• **Brief**:
Your job is to copy every line in the material containing the word "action".
========================================================================
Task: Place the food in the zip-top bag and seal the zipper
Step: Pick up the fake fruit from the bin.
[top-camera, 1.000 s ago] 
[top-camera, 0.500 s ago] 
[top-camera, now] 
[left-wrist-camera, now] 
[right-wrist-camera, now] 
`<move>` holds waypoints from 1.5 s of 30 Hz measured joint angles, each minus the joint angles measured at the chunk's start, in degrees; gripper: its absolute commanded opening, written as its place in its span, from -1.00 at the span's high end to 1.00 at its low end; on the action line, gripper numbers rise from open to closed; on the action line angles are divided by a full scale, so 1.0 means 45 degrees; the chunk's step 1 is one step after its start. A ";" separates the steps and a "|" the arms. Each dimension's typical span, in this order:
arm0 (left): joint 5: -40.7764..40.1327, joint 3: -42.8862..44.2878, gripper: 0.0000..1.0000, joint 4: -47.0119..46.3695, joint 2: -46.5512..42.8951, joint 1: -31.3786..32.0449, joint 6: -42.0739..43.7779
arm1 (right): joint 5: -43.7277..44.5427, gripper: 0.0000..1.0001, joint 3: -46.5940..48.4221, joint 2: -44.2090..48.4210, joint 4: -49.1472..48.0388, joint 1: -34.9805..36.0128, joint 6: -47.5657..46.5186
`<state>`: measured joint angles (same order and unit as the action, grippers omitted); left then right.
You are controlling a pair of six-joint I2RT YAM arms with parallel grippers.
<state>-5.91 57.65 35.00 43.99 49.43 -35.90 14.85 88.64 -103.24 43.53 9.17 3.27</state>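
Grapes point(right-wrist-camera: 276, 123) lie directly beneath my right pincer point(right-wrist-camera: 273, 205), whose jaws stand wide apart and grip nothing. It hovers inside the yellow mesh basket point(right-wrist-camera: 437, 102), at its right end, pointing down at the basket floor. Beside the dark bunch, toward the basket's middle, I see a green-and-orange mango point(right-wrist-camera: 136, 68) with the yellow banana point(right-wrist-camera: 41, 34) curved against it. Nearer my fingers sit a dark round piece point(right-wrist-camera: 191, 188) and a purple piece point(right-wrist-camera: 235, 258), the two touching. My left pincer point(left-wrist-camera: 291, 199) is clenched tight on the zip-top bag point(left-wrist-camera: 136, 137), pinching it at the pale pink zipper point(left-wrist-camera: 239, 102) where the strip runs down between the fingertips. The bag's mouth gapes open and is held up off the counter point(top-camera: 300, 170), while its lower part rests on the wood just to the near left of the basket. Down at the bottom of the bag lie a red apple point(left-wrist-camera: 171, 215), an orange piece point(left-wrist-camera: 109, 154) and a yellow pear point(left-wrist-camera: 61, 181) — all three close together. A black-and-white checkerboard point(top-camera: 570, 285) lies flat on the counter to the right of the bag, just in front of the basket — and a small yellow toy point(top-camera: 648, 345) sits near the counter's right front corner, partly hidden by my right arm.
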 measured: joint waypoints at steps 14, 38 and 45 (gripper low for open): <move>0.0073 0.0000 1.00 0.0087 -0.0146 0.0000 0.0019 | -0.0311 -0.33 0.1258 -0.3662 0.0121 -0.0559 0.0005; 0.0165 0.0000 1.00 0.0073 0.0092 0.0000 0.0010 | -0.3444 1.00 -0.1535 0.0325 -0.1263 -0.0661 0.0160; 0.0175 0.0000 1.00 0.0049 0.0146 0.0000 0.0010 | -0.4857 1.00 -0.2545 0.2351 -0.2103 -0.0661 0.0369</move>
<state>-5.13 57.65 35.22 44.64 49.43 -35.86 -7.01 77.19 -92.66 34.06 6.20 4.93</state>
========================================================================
• **Solution for this task**:
`<move>` holds waypoints from 1.5 s of 30 Hz measured joint angles, each minus the joint angles measured at the chunk's start, in degrees; gripper: its absolute commanded opening, written as its place in its span, from -1.00 at the span's high end to 1.00 at its low end; on the action line, gripper numbers rise from open to closed; on the action line angles are divided by a full scale, so 1.0 means 45 degrees; the chunk's step 1 is one step after its start. A ";" separates the steps and a "|" the arms. Each dimension's typical span, in this order:
`<state>`: measured joint angles (same order and unit as the action, grippers omitted); left then right.

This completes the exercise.